## Exercise
Could you reproduce the lines below from the one with "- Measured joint" through the one with "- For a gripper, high"? Keep both ends and add nothing.

[Dataset excerpts]
────────────────

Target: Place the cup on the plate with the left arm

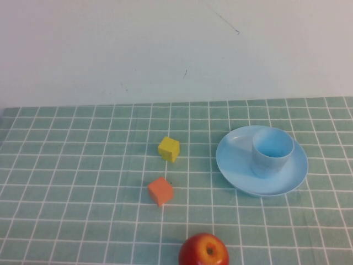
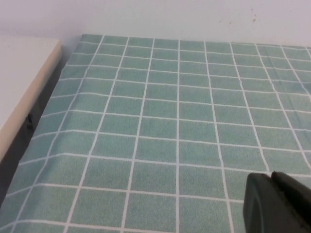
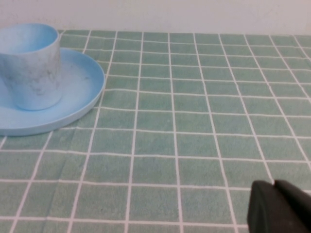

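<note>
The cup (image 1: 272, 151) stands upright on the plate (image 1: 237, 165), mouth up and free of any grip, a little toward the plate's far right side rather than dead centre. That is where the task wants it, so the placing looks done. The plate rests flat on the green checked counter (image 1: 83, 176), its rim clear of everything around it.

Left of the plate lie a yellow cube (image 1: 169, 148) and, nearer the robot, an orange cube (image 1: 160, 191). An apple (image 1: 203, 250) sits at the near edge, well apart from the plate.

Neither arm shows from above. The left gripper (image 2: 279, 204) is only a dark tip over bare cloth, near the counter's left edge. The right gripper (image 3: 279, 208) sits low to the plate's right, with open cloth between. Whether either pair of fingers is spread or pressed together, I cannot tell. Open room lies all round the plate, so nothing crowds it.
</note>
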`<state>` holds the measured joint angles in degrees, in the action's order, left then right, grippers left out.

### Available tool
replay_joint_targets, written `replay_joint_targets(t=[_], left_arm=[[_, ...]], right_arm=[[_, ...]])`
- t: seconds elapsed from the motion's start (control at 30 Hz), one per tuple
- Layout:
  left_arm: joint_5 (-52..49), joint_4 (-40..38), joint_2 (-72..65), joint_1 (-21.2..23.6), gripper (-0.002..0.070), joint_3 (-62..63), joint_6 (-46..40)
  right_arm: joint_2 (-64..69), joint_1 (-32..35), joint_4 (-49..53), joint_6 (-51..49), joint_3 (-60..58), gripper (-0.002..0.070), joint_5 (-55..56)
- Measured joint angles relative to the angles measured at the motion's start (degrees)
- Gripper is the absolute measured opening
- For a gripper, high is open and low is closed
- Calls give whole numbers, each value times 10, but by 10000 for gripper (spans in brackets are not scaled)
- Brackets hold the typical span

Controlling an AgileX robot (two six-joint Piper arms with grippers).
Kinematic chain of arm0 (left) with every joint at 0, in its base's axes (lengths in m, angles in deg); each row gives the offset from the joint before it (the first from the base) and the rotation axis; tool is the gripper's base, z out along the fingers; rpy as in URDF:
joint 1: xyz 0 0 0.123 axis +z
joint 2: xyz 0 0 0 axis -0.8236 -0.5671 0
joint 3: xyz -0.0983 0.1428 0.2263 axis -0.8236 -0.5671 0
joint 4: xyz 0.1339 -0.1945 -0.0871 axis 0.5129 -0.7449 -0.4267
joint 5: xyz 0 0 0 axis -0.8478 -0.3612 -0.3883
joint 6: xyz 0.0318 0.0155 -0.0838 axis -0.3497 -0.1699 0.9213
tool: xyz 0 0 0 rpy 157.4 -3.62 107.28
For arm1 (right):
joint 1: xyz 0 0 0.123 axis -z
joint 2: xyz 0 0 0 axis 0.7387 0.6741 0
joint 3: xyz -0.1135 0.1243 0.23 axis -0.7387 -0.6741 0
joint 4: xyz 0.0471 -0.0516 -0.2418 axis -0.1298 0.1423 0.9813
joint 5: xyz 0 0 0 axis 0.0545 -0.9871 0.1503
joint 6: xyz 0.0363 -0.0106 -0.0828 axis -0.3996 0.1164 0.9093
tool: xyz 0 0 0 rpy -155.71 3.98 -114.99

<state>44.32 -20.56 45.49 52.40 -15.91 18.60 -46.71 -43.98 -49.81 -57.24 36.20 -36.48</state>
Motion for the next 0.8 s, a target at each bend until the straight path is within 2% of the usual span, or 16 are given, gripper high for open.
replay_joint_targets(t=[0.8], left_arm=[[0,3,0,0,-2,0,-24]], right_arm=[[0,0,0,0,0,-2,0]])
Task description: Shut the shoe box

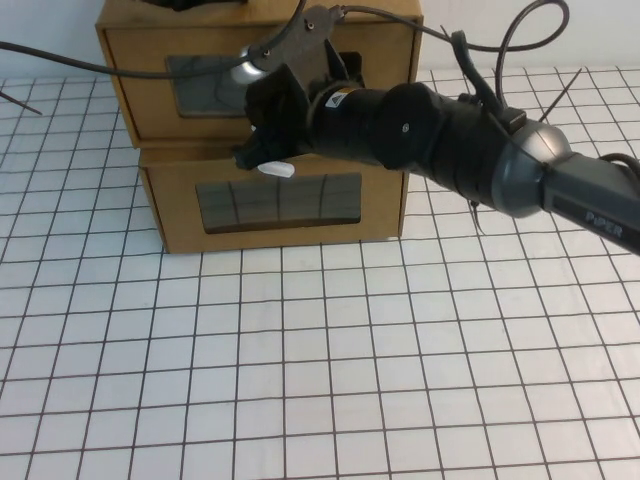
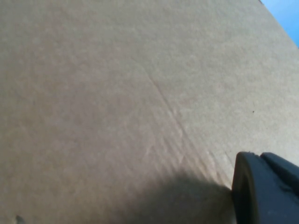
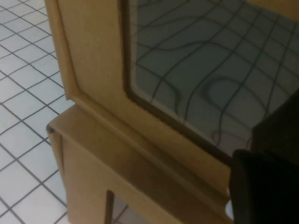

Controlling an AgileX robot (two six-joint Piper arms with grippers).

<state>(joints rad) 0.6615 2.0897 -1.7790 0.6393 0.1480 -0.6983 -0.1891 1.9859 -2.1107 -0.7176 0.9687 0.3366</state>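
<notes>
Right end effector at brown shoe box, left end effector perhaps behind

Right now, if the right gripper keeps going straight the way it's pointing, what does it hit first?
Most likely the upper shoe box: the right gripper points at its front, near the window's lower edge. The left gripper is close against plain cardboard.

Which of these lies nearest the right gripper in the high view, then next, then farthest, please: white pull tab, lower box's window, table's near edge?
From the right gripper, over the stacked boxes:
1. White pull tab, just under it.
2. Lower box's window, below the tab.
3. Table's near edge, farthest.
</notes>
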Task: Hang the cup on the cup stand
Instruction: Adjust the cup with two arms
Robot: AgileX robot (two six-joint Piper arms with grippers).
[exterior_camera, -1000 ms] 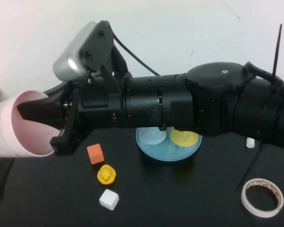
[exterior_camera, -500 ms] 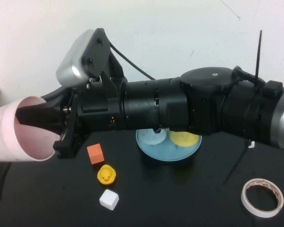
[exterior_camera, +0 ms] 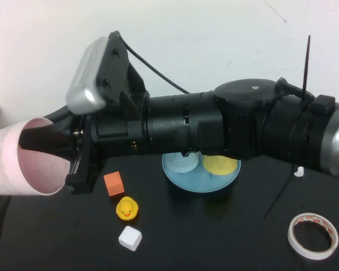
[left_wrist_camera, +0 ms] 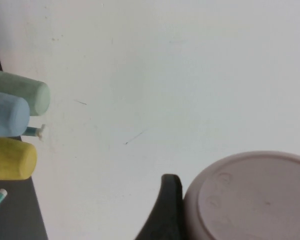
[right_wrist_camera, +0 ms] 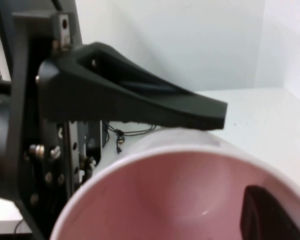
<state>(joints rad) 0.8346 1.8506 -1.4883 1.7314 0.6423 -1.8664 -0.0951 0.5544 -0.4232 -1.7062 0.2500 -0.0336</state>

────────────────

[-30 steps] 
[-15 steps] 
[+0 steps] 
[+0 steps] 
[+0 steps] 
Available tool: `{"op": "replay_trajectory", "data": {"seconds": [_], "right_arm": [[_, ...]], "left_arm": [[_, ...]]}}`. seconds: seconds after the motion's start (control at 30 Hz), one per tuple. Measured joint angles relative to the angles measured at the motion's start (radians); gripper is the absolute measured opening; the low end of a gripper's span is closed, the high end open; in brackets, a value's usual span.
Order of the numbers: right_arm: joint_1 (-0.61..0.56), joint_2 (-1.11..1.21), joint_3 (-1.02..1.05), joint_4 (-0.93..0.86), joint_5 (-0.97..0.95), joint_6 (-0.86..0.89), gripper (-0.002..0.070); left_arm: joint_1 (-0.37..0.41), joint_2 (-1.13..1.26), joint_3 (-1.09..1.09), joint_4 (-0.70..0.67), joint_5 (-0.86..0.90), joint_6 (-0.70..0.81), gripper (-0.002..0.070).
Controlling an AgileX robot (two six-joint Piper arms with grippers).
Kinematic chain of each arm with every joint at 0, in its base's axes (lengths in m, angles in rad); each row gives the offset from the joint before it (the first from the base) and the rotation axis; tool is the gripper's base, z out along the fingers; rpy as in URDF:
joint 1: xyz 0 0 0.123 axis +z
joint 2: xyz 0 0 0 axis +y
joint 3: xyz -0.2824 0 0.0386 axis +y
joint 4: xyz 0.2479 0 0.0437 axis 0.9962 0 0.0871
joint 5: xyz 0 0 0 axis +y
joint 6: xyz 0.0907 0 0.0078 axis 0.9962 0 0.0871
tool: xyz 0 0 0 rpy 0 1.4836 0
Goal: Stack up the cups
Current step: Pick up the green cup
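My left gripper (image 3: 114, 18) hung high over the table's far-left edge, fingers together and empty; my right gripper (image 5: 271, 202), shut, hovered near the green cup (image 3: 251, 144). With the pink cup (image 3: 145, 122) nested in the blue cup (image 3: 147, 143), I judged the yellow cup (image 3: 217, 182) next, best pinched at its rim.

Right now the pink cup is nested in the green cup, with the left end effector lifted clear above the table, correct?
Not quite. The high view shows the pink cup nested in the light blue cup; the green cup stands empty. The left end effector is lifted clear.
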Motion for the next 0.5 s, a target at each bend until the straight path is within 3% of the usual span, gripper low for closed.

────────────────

## Exercise response
- Measured joint angles relative to the angles measured at the motion's start (degrees)
- Gripper is the absolute measured opening
- For a gripper, high is open and low is closed

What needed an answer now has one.